Stored items from a collection:
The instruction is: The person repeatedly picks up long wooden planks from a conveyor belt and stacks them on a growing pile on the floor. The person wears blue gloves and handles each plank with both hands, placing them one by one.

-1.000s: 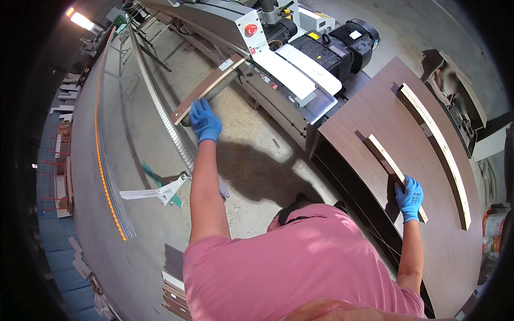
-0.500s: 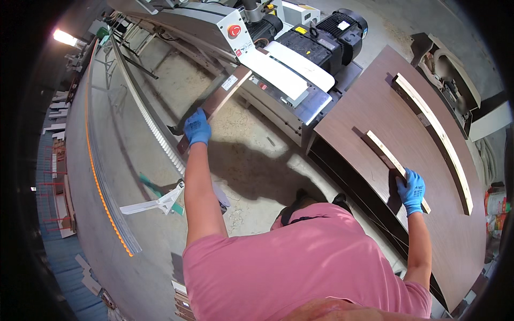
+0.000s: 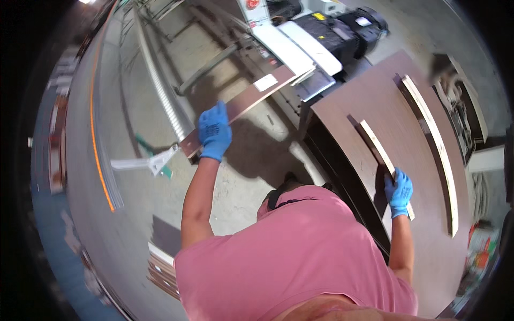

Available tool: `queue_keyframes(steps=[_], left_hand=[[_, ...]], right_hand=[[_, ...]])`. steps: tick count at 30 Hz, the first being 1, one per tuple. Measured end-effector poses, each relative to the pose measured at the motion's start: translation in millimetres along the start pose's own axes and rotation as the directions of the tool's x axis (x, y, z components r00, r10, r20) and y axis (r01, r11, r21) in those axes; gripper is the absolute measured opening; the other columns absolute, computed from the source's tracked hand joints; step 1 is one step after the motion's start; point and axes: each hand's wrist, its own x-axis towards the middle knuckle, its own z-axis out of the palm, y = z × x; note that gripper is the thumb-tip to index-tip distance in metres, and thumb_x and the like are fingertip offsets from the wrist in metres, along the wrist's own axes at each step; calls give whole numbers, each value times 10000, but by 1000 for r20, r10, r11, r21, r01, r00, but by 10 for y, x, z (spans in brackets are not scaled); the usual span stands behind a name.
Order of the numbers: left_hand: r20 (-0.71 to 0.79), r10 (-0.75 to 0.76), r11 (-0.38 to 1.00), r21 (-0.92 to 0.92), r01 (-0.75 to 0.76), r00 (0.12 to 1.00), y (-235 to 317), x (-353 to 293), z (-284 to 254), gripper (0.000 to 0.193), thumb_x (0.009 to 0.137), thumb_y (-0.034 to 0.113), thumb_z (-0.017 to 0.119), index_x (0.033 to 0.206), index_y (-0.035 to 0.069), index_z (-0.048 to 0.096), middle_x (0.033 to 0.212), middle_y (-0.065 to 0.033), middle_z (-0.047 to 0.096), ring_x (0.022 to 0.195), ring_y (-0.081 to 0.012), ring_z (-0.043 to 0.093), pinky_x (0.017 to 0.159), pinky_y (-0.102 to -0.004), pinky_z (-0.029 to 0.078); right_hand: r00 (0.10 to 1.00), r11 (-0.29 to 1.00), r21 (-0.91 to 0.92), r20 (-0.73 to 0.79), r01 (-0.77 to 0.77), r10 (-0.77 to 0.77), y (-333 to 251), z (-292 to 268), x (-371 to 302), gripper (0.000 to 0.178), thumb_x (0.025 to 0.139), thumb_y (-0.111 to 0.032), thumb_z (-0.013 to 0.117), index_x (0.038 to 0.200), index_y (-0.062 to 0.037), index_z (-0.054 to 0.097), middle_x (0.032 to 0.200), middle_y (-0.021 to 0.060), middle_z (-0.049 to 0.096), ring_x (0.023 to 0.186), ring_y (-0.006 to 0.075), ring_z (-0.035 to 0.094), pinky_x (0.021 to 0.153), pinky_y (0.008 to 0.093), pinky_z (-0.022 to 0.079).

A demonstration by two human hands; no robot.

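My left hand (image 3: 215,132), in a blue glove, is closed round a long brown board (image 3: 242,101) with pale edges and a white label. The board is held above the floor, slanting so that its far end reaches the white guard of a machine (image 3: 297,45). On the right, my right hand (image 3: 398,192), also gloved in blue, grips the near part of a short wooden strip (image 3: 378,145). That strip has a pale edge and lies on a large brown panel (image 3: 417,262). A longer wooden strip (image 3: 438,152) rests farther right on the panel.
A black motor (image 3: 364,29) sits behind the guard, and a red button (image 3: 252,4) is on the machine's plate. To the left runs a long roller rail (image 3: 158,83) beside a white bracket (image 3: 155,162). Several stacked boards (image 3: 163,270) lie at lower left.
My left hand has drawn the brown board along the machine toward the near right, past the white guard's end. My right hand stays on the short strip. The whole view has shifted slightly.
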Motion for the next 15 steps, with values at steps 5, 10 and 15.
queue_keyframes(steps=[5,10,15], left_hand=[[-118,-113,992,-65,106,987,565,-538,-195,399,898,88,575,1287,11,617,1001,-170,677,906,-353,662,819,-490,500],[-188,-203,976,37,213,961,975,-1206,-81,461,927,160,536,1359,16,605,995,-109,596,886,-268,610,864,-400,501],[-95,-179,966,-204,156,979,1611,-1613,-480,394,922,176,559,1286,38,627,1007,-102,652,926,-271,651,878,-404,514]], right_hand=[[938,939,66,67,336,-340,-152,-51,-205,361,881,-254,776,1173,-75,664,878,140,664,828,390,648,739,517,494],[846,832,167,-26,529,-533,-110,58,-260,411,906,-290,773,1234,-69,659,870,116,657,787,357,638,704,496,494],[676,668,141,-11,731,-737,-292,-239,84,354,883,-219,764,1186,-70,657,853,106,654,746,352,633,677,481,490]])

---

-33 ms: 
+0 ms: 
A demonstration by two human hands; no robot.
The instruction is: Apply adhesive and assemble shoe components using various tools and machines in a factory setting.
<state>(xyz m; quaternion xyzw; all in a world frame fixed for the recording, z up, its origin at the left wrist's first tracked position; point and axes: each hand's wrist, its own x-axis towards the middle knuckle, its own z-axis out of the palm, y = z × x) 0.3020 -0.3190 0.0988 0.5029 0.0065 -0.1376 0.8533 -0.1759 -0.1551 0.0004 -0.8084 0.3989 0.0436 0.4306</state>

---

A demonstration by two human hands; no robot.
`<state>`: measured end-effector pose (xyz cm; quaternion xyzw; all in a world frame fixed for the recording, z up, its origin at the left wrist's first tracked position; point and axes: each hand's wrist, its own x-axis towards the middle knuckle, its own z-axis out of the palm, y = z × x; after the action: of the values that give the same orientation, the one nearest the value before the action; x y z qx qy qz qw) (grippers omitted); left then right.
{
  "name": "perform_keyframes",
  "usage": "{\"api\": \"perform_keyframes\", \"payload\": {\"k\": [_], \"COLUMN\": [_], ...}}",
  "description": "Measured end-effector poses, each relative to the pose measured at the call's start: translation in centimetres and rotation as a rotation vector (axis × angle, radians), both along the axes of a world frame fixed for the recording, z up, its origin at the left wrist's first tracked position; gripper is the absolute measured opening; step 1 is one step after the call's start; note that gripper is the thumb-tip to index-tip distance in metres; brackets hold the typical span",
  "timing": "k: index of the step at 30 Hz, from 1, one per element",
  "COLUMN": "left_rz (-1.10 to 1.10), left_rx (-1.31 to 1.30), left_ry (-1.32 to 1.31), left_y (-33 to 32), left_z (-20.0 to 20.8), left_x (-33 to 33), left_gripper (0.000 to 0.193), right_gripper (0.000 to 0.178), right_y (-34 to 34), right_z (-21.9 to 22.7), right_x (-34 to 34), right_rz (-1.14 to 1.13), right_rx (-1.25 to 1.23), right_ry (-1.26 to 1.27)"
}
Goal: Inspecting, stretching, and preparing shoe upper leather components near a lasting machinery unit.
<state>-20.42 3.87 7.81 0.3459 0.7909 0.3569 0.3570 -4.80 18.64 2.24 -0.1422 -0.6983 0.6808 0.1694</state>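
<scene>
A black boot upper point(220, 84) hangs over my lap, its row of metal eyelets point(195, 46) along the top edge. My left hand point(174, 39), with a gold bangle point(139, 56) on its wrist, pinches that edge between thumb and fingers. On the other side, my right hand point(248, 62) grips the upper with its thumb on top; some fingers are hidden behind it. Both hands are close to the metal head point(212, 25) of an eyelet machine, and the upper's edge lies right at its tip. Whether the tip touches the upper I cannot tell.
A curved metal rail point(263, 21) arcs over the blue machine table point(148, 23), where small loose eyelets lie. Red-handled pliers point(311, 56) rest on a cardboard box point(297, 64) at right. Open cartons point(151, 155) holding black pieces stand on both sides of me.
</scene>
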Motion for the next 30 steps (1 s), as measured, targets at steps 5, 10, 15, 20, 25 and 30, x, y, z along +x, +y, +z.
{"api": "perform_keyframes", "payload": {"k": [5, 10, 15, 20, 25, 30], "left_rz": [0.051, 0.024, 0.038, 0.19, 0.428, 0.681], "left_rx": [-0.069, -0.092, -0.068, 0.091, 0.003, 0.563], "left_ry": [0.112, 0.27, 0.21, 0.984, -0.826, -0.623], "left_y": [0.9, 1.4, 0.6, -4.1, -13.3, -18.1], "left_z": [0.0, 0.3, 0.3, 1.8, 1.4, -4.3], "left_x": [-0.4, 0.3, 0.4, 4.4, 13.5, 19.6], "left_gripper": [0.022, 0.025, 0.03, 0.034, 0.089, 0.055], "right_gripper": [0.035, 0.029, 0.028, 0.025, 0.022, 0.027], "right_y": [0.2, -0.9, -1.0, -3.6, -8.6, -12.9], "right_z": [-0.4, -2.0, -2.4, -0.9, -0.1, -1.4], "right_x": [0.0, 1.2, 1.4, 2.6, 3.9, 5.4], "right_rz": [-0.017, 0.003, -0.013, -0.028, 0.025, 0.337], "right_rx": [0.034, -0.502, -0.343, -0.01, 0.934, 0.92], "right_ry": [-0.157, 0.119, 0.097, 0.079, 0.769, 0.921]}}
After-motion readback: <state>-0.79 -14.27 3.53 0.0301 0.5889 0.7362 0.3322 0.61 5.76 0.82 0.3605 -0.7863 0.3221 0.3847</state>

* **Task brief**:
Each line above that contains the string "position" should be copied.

* **Written response**:
<state>(xyz m; quaternion xyzw; all in a world frame fixed for the recording, z up, its origin at the left wrist's first tracked position; point and axes: each hand's wrist, its own x-axis towards the middle knuckle, its own z-axis out of the palm, y = z × x) 0.3020 -0.3190 0.0988 0.5029 0.0065 -0.1376 0.8533 -0.1759 -0.1551 0.0004 -0.8084 0.3989 0.0436 0.4306</state>
`<state>`: measured end-effector pose (xyz cm; quaternion xyzw; all in a world frame fixed for the recording, z up, its origin at the left wrist's first tracked position; point and axes: each hand's wrist, its own x-axis towards the middle knuckle, its own z-axis out of the palm, y = z × x; after the action: of the values that give the same orientation, the one nearest the value before the action; x y z qx qy qz qw) (grippers omitted); left then right.
  "description": "Measured end-effector poses, each relative to the pose measured at the call's start: translation in centimetres and rotation as a rotation vector (axis × angle, radians), both along the axes of a world frame fixed for the recording, z up, its origin at the left wrist's first tracked position; gripper is the absolute measured opening; step 1 is one step after the call's start; note that gripper is the thumb-tip to index-tip distance in metres; brackets hold the typical span",

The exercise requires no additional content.